If its eyes could have moved of their own accord, they would have scanned down Jon’s pockmarked, zit-riddled face. As it happens, being in the Buried for a day is totally catastrophic for one’s pores.

The gag tasted very… Waxy. Jon made assorted honking sounds in lieu of words, as his mouth was too stuffed to form any. 

“I’ll just ask them to pick up a _selection_.” With that, the plastic figure began to wheel away.

All of a sudden, Jon was struck with an overwhelming sense of vertigo. He felt as if the floor, which was only inches from his toes in reality, was a thousand feet below him, and that the ceiling stretched up to the edge of the universe. Although the legs of his chair were planted firmly in place, he couldn’t shake the sensation of _falling._

His jaw went so slack that the gag tumbled out. He sighed with ecstasy. “ _You came back_ ,” he whispered, overcome with awe.

Nikola spun around at once. “What was that?” it asked in a falsely sweet tone, jerking its head to one side curiously.

Jon gave her an easy, dazed smile. “Keep it breezy, baby.”

And, less than a second later, the plastic menace was catapulted at a mile a minute through the air and promptly vanished with a gust of wind. 

***

Jon hadn’t quite thought that one through, apparently.

With the two Bert the Chimney Sweep impersonators gone, Jon was left there, bound to the chair with absolutely no means of rescue whatsoever. The silence was quite enough to make you go _mad_.

After what felt like days, tumbling laughter echoed and crescendoed in waves all about the room, rising and lowering in volume and creating new levels of sound altogether. Jon felt the presence of the voice both behind and before him at once, yet simultaneously there was menacing _absence_ that utterly surrounded him.

“Oh, Archivist, what have you done now?”

A small part of Jon, of what he desperately _hoped_ was still himself, almost wanted the voice to belong to his boss. He could handle a year’s worth of reprimands if only to know the sweet taste of normality again. But Jon had no such luck.

“It’s almost sad to see you like this,” said the voice, now very nebulously attached to a face. Its mouth moved just slightly out of sync with its words and it really rather pissed Jon off, what with his being somewhat of a perfectionist at heart.

As the Distortion spoke, however, Jon felt somewhat… Safe. Even when it announced that it was going to kill him.

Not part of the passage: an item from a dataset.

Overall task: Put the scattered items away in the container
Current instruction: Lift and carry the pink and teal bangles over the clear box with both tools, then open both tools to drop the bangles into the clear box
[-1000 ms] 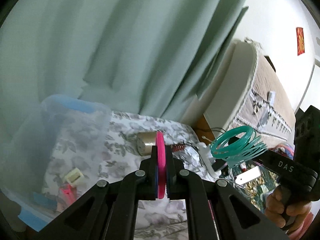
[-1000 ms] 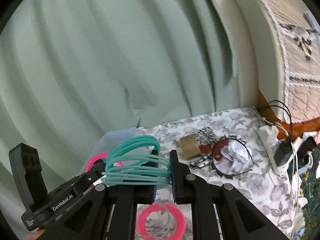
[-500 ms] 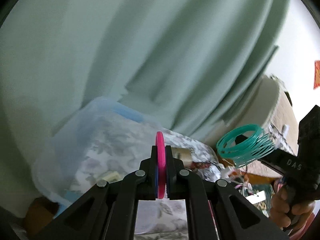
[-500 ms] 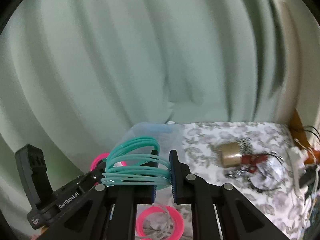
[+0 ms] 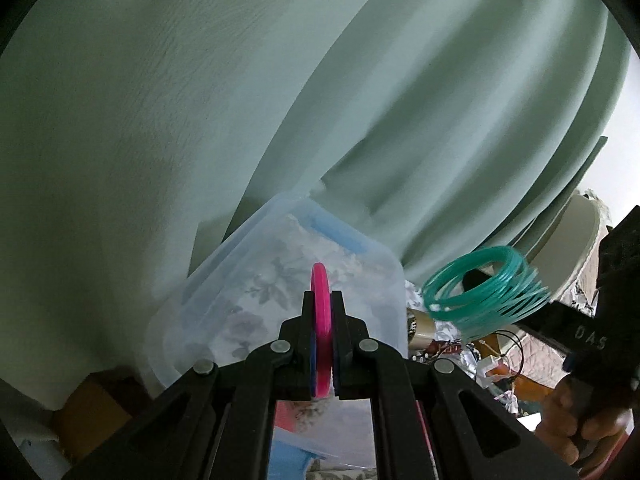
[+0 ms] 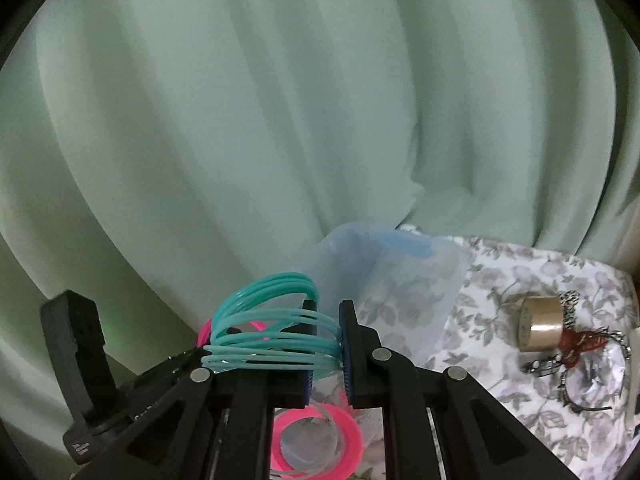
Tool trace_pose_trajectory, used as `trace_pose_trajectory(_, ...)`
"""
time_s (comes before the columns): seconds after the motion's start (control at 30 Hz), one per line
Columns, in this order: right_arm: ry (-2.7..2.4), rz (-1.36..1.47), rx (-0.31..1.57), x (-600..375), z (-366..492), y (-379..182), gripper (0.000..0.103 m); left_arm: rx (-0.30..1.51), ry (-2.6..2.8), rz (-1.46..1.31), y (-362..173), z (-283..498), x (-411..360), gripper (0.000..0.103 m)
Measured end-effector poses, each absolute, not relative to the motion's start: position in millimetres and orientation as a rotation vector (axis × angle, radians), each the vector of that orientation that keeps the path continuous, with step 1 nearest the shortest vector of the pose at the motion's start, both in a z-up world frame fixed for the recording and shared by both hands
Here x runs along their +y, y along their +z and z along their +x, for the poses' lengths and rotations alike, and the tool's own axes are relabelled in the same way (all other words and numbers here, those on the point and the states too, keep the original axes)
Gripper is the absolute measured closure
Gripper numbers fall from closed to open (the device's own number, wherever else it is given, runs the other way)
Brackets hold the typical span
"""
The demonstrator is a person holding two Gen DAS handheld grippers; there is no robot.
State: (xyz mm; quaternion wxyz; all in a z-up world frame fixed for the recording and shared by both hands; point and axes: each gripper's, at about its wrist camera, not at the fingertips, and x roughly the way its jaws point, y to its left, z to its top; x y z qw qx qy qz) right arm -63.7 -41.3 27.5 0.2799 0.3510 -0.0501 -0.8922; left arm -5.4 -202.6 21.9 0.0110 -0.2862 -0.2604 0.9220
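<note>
My left gripper (image 5: 322, 336) is shut on a pink coil (image 5: 321, 304), held edge-on above the clear plastic container (image 5: 224, 292) with blue handles. My right gripper (image 6: 325, 344) is shut on a teal coil (image 6: 264, 336), held above the near side of the container (image 6: 416, 280). The teal coil also shows in the left wrist view (image 5: 484, 300), to the right of the container. Another pink coil (image 6: 320, 440) lies below my right gripper. The left gripper's body (image 6: 92, 372) shows at lower left in the right wrist view.
A green curtain (image 6: 280, 120) hangs close behind the container. On the floral cloth (image 6: 520, 380) to the right lie a gold tape roll (image 6: 540, 328), a red and black tangle of cords (image 6: 580, 344) and crumpled foil. A brown box (image 5: 92, 408) sits at lower left.
Both grippers have swung left with their coils held. The container has moved from the left toward the middle of both views, and the bed and clutter on the right have slid out.
</note>
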Motion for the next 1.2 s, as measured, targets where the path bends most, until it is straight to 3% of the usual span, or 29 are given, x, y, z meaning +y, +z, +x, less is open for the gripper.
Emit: trace_pose_trajectory(1.2, -2.323, 1.216, -0.038, -57.9, -87.0, -41.0, 0.086, -0.826, 2.830, -1.115, -11.5, -29.2, -202.6, 0.098)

Michael glitched and buzzed with static, sending fuzzy little shocks down Jon’s spine. Michael smiled, _horrifically_. “It’s earlier than I had hoped, but… That’s life!”

The world around Jon was so… Wrong. The waxworks were no longer unsettling, they were… _Were_ they? Were they really there at all? Yet this confusion, this duplicity, it… It comforted him. Everything both _was_ and _wasn’t_. It terrified him, yet he felt nothing. His hands were bound… And yet… Were they?

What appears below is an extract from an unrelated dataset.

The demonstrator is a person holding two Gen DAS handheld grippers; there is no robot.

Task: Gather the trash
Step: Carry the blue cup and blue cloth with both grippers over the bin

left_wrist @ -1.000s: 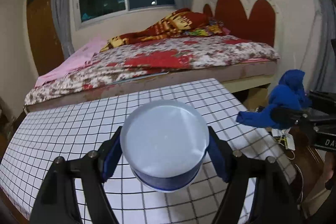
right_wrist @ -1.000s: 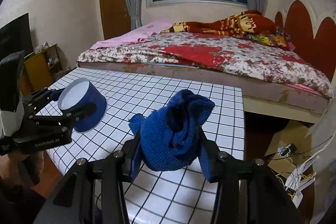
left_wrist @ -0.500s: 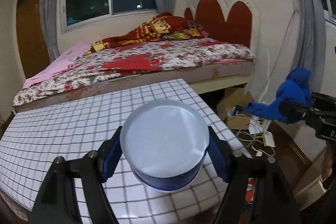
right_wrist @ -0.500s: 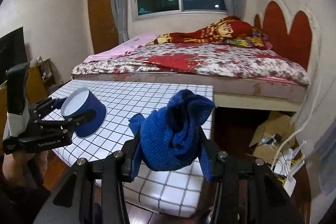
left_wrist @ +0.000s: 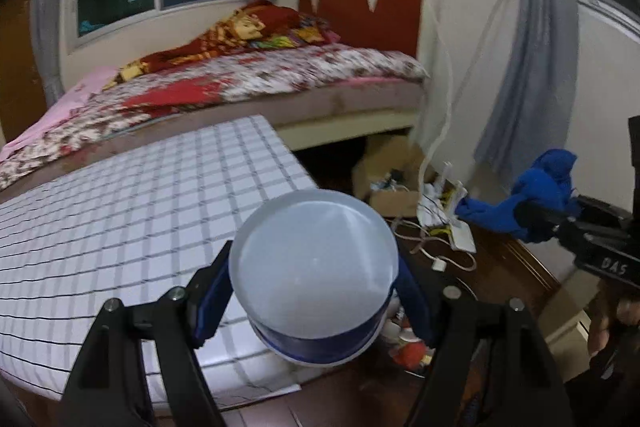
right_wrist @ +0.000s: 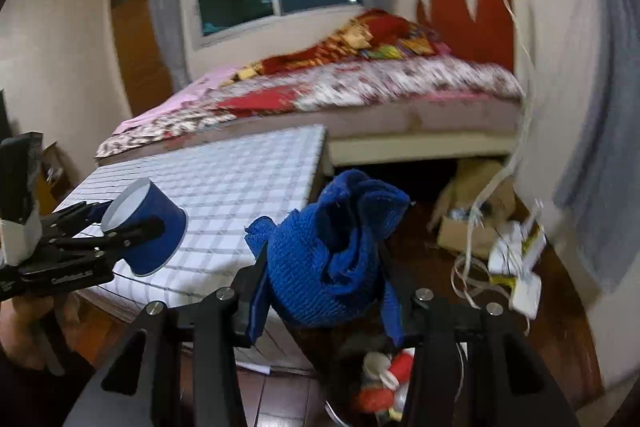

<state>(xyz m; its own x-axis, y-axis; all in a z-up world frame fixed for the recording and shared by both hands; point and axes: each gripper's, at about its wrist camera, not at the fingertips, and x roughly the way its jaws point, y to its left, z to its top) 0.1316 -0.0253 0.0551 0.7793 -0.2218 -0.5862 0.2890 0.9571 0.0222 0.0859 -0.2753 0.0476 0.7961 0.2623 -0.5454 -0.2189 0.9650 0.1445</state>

Jon was standing now, though he hadn’t meant to. He was also lying down and running and jumping and dead, all at the same time. He was walking down a flight of stairs with a number at every landing and every time the number was naught. Naught, naught, naught, naught… All the while, Michael spoke to him, guiding him to a door, and still, Jon stood and lay down and ran and jumped and died all at once. 

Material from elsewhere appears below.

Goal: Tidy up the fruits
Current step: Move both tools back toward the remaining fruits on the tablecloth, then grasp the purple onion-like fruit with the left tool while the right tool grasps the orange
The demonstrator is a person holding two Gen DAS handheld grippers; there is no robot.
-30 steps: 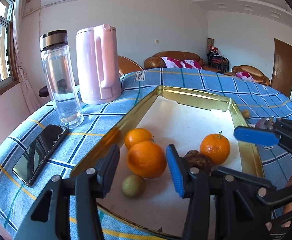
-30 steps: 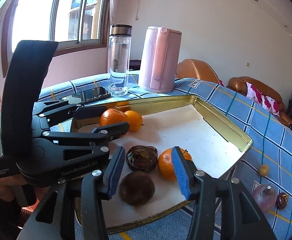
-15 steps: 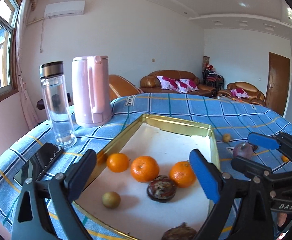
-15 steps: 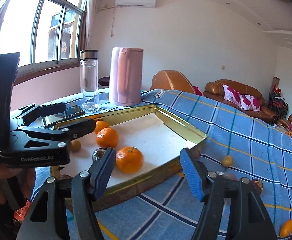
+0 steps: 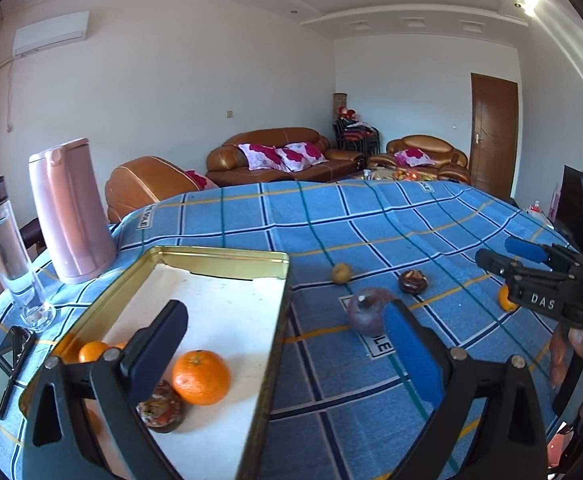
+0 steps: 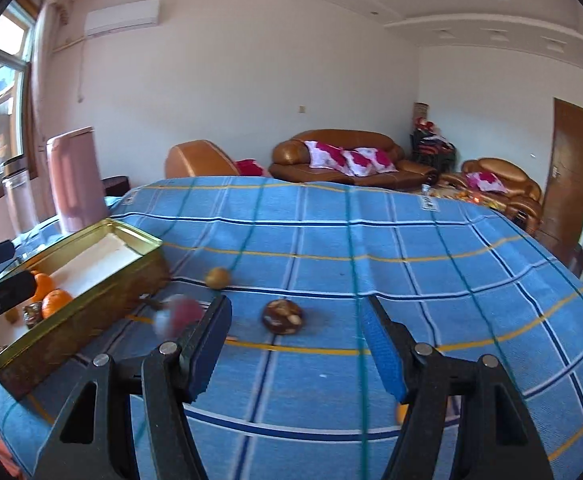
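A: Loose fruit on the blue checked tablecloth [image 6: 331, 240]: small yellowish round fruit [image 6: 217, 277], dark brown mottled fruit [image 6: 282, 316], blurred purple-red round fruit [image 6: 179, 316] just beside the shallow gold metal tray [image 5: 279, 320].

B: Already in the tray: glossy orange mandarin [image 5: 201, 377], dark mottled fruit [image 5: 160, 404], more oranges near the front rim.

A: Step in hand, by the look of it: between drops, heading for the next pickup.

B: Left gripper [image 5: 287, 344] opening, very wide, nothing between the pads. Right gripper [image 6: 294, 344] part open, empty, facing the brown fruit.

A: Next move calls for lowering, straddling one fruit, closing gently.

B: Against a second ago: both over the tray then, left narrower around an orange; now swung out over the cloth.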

“Open it,” Michael hissed, his voice crackling and modulating pitch more than Christina Aguilera. “Open it and all this will be _over_." 

Jon’s breath, which was both ragged and heavy and yet so thin it was barely there, shuddered as he formulated his reply. “Yes,” he whispered, feeling the falling and the pressing and the burning and the squirming all washing away as he succumbed to this wondrous new gerund, this _twisting_. “Yes, I think I will.”

And so he turned the handle.

***

Jonah hardly needed to wait for Jon to walk back through the, in retrospect, rather conveniently revolving door to the Institute to know that _it_ had happened again. It was enough to bring the grossly overgrown man to gentle tears. He wiped them away at once, however, and cracked his knuckles as he Saw the aura of chaos building towards his institute. The Eye wanted its ritual and Jonah was going to See to it that it happened.

Down below, in the twisting hallways of the archives, Jon was walking towards his office.

Tim and Martin stood shielded by a bookcase, peering out cautiously at their boss as he strolled down the corridor.

“He looks normal,” Martin muttered.

Tim shook his head. “Looks can be deceiving.”

Jon turned the handle of the door to his office, which now squeaked gently with rust and disrepair.

Tim and Martin rushed to the doorway, standing flush against the wall to remain just out of sight, and peeked round the frame.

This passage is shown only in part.